One day a crony catches Maya and Arjun together. Arjun receives severe punishment. On the day of his sister's wedding while everyone is at the wedding, Arjun sneaks into Sualaal's home to meet Maya. When Saulaal can't find Arjun at the wedding hall, he immediately returns home and severely inflict pain on him. He is, however, restrained by his servants. They tell him that if he creates a scene, people will learn about his wife's affair which would shame him. He decides to frame Arjun in a rape case of his buffalo "Miss Tanakpur". The evidence is forged.
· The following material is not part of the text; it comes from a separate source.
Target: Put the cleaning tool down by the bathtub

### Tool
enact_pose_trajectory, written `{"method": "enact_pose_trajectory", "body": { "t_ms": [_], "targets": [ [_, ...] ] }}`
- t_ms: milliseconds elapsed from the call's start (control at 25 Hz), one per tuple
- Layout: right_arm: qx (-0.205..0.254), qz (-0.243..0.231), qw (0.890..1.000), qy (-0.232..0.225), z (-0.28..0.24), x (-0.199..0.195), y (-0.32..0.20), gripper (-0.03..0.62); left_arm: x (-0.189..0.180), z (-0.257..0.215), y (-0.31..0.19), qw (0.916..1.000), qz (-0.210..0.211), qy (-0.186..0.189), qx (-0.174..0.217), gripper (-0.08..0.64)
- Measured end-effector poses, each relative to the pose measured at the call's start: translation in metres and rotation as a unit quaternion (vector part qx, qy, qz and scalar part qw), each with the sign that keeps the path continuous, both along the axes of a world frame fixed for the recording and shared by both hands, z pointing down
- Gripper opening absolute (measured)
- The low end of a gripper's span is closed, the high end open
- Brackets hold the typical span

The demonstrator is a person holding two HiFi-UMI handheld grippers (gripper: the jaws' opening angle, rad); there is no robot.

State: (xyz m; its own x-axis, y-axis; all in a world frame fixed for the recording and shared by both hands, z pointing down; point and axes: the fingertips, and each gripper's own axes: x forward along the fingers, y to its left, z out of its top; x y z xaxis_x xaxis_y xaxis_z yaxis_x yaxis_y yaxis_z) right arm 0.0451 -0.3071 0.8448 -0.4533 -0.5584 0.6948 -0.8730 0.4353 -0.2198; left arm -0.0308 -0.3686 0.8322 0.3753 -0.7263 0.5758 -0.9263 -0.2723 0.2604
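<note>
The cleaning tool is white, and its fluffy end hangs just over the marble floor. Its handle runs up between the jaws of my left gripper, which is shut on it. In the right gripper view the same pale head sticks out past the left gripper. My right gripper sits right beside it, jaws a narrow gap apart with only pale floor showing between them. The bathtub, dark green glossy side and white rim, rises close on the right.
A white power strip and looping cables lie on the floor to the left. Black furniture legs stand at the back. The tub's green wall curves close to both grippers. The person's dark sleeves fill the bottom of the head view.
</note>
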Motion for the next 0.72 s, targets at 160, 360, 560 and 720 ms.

Initially, everyone dismisses this as a shame, but then Sualaal pays bribes and gets the case registered by the police. Arjun is taken into custody, bringing shame and grief to his family. His sister's wedding is cancelled. His father goes on a hunger strike and dies. The police severely beat him and when he is brought in front of a court, the judges order prosecution to present the victim, Miss Tanakpur.

On their way to the next court hearing, Miss Tanakapur has an accident and she is injured. At this moment everyone is apathetic towards her, and only Arjun is sympathetic. On the third court hearing, Miss Tanakpur is brought to the court. The judge asks the police to do verification based on identification marks mentioned in the FIR and it is found that she is not Miss Tanakpur. The judge is annoyed and chides the prosecutor. Saulaal had sold the buffalo before filing a case. With great difficulty, they locate her and bring her to the police station. Meanwhile, Sualaal is unhappy with the court developments and decides to inflict further pain on Arjun's family. He announces that as a form of penance, Arjun must marry Miss Tanakpur. Maya is unable to bear this and offers to expose her husband. Arjun refuses her, and want her to avoid his fate. Throughout the ordeal, Arjun is sympathetic towards Miss Tanakpur. On the day of the wedding, Sualaal takes Miss Tanakpur from the police for the night. During the wedding she runs away and no one can trace her.

At subsequent court hearings, the police cannot produce her, leading the police officer investigating the case to be suspended. In order to exact his revenge, the police officer reveals the truth in the court and Sualaal along with his cronies are sent to jail. Arjun is acquitted.

==Cast==
- Annu Kapoor as Sualaal Gandass
- Hrishita Bhatt as Maya
- Om Puri as Matang Singh
- Sanjay Mishra as Pandit
- Ravi Kishan as Bheema
- Rahul Bagga as Arjun Prasad
- Brijendra Kala
- Heena Panchal as item number

==Soundtrack==
Palash Muchhal composed two songs and Susmit Sen composed one. The audio Was Released on T-Series.

Track list
| No. | Title | Lyrics | Music | Singer(s) | Length |
|---|---|---|---|---|---|
| 1. | "Naach Basanti" | Vinay Bihari, Shashi Joshi | Palash Muchhal | Anmol Malik, Anjan Guha | 2:47 |
| 2. | "Andhera Andhera (Theme Song)" | Sanjeev Sharma | Susmit Sen | Sudheer Rikhari | 4:15 |
| 3. | "Sasure Ke Kaudy Lag Gaye" | Vinod Kapri | Palash Muchhal | Sapna Awasthi, Shailesh Srivastav | 2:45 |
| Total length: |  |  |  |  | 9:47 |

==Release==
The film was released on 26 June 2015.

==Production==
Director Vinod Kapri explained that the film is based on a real event in Rajasthan, in which the state high court sentenced a boy to jail for allegedly raping a buffalo. Kapri set the film in Haryana instead, because he liked the Haryanvi language. The film has a mix of Hindi and Haryanvi-language dialog.